[Entries taken from a collection]
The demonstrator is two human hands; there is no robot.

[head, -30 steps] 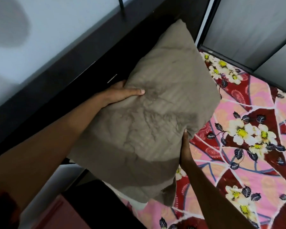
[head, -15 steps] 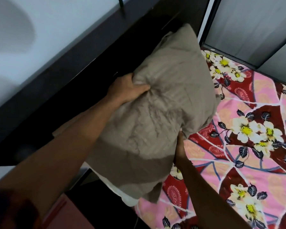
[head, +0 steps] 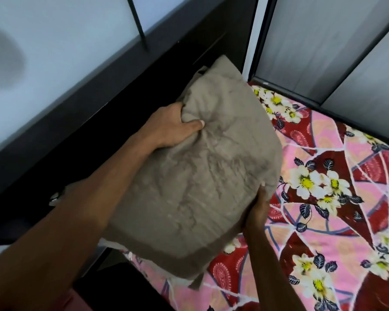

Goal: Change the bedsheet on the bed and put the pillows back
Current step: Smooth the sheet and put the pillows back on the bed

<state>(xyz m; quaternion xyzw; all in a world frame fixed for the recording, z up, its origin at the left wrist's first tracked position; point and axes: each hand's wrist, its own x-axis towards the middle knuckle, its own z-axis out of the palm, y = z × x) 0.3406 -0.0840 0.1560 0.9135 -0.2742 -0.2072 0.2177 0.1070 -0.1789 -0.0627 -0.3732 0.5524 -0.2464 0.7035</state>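
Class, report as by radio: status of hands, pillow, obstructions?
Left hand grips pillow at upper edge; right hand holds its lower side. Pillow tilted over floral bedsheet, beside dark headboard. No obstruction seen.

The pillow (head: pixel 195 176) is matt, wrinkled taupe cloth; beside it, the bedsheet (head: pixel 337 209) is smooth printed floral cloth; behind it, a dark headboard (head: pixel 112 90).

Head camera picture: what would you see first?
A big grey-brown pillow fills the middle, gripped by the left hand on its upper left and the right hand on its lower right. Beneath it, to the right, lies a bright pink and red flowery bedsheet.
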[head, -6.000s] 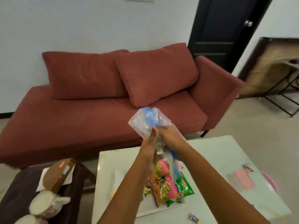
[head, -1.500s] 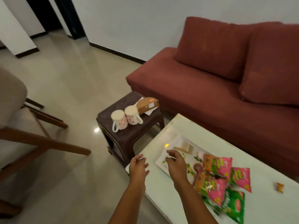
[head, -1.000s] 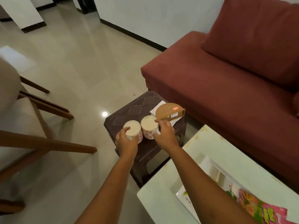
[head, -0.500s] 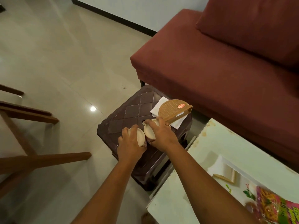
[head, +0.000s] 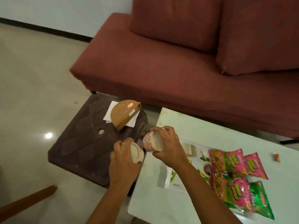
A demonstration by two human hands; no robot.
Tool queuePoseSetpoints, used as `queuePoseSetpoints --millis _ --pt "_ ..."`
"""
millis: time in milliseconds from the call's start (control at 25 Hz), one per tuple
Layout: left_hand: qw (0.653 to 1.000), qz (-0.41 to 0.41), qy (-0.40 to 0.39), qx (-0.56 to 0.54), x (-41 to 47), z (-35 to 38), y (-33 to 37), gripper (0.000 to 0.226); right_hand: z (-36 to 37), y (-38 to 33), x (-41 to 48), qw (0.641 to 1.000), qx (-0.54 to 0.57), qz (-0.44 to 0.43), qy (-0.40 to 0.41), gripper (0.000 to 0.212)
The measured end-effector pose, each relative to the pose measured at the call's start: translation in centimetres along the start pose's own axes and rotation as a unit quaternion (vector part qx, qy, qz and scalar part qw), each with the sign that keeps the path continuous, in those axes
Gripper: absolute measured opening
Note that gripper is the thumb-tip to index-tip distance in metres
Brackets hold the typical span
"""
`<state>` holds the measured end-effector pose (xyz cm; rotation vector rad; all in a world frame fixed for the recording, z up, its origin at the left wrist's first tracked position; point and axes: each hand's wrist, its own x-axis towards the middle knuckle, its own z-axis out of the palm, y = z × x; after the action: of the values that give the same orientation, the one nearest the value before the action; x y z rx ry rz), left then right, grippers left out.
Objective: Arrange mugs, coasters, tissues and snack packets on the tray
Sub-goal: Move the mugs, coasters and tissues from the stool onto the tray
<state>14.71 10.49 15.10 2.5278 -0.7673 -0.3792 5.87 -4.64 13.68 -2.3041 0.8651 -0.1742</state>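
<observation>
My left hand (head: 123, 162) grips a white floral mug (head: 135, 153), tilted so its mouth faces me, over the stool's right edge. My right hand (head: 168, 146) grips a second floral mug (head: 152, 143), also tilted, at the left edge of the white table (head: 161, 201). A white tray (head: 168, 180) with a plant print lies on the table, with several pink and green snack packets (head: 233, 177) on its right part. On the dark brown stool (head: 84, 143) stays a brown half-round coaster holder (head: 123, 114) on top of white tissues (head: 110, 114).
A dark red sofa (head: 178, 70) with cushions runs behind the stool and table. A small wrapped sweet (head: 276, 157) lies at the table's far right. A wooden chair leg (head: 27, 202) crosses the floor at lower left. Pale tiled floor spreads to the left.
Both hands took hold of the mugs on the stool, lifted them and carried them right toward the table. The view has swung right, bringing the tray and packets back in.
</observation>
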Motion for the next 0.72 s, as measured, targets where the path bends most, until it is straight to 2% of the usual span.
queuePoseSetpoints --millis 120,280,520,720 --pt "0.997 0.058 -0.052 0.003 -1.1 3.8 4.2 0.076 -3.0 5.6 -2.9 0.995 0.008 0.097 0.033 0.082" --pt "0.987 0.066 -0.148 0.009 -2.0 9.2 8.3 0.076 -4.5 11.9 -6.2 0.982 0.0 0.177 0.059 0.082" --pt "0.975 0.089 -0.198 0.043 -3.1 15.4 10.8 0.081 -4.6 16.9 -7.2 0.977 -0.007 0.207 0.052 0.081" --pt "0.975 0.087 -0.197 0.047 -4.1 17.7 11.0 0.084 -4.1 18.7 -6.6 0.984 -0.033 0.174 0.022 0.077"
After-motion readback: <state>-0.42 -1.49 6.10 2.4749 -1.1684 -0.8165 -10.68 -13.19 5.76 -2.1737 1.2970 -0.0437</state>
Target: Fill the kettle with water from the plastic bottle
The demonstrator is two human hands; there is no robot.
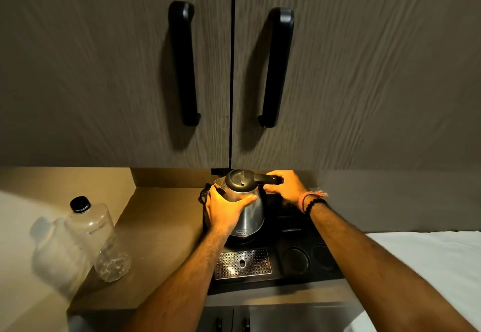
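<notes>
A steel kettle [249, 209] with a black lid stands upright on a black tray [299, 271] at the back of the counter. Its lid is down. My left hand [226, 210] wraps around the kettle's body from the left. My right hand [285, 185] grips the black handle at the top right. A clear plastic bottle [97, 238] with a black cap stands upright at the counter's left end, against the wall, apart from both hands. The cap is on.
Two wall cupboard doors with black handles [185, 63] hang just above the kettle. The tray holds a perforated metal drip grate [243, 262] and round recesses [295, 260]. A white cloth surface [429, 261] lies at the right. The brown counter [161, 227] stretches between bottle and tray.
</notes>
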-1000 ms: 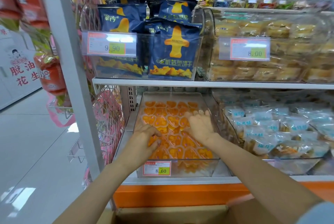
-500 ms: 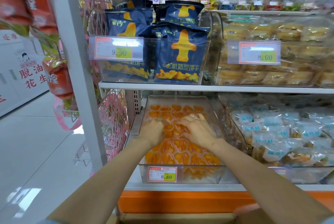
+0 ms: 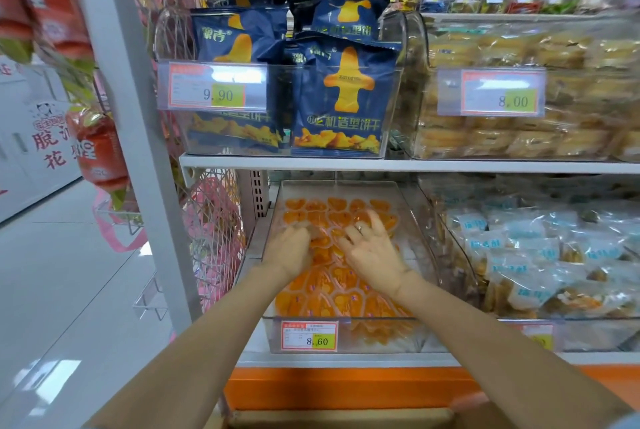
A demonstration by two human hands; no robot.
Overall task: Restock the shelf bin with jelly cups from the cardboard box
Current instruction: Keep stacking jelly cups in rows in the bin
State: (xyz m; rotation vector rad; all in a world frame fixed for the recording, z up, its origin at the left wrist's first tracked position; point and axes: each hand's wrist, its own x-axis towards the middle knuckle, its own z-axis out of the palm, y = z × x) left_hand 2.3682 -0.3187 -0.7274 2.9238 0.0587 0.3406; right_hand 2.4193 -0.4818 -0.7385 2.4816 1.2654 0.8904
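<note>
Both hands are inside the clear shelf bin on the lower shelf, right in the middle of the scene. The orange heart-shaped jelly cups fill that bin from its near wall to its far wall, lying flat and packed edge to edge. The right hand lies palm down on the cups, fingers spread and fairly straight, a ring on 1 of them. The left hand sits just to its left, knuckles up, fingertips bent down among the cups; blur hides them, so I cannot tell if it grips anything. A price tag reading 8.60 is clipped to the bin's near wall. The cardboard box shows only as a brown edge at the very bottom, near the person, below the orange base band. On the shelf above stand dark blue snack bags in their own clear bin. To the right of the jelly bin lie pale blue-labelled packets.
</note>
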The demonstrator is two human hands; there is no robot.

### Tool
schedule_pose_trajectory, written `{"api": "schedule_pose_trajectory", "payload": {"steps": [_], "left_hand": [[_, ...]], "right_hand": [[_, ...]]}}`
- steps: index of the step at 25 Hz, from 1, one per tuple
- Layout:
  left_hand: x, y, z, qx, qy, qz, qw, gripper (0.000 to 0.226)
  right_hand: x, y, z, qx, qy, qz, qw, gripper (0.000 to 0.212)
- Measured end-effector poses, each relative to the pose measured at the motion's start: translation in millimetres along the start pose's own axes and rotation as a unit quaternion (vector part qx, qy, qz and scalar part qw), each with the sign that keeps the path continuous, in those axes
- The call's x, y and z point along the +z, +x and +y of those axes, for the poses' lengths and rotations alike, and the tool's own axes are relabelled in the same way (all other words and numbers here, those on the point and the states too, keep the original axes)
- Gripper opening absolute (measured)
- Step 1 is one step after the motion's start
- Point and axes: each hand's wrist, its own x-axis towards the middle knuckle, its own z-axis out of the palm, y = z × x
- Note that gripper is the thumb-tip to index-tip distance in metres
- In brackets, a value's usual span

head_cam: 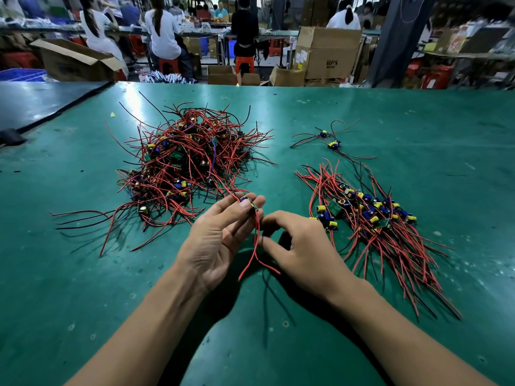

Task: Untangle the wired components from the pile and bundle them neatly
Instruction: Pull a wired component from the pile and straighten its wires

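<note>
The table (418,121) is a green mat, wide and flat. The pile (186,162) sits at eleven o'clock from my hands, a thick knot of red and black wire with small boards buried in it. The bundle (373,215) lies at three o'clock, boards together and wires trailing toward me. Two strays (331,142) lie apart at one o'clock.

My left hand (217,240) is palm up at the centre, pinching one component (251,205) between thumb (245,203) and fingertips. One wire from it runs off toward the pile at eleven; I cannot tell whether that end is free. My right hand (306,249) is curled just beside the leads (255,246) that hang down toward six. It is blurred, so I cannot tell whether it pinches them or only brushes them.

I judge each piece as very light, the wire limp and springy, likely to snag on its neighbours. The soldered joints look like the weak spot, so I would hold the board itself and draw the wire out slowly rather than yank it by the ends.
</note>
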Motion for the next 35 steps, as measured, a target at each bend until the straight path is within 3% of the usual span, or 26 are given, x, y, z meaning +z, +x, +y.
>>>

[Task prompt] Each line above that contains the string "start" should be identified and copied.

[Answer box]
millis: time in milliseconds from the call's start (control at 25 Hz), one per tuple
The measured end-effector pose, each relative to the pose measured at the call's start: translation in centimetres along the start pose's own axes and rotation as a unit quaternion (vector part qx, qy, qz and scalar part qw), each with the sign that keeps the path continuous, in those axes
- Measured end-effector poses, each relative to the pose measured at the motion's start: translation in millimetres along the start pose's own axes and rotation as a unit quaternion (vector part qx, qy, qz and scalar part qw), each with the sign that keeps the path continuous, in those axes
- Step 1 is one step after the motion's start

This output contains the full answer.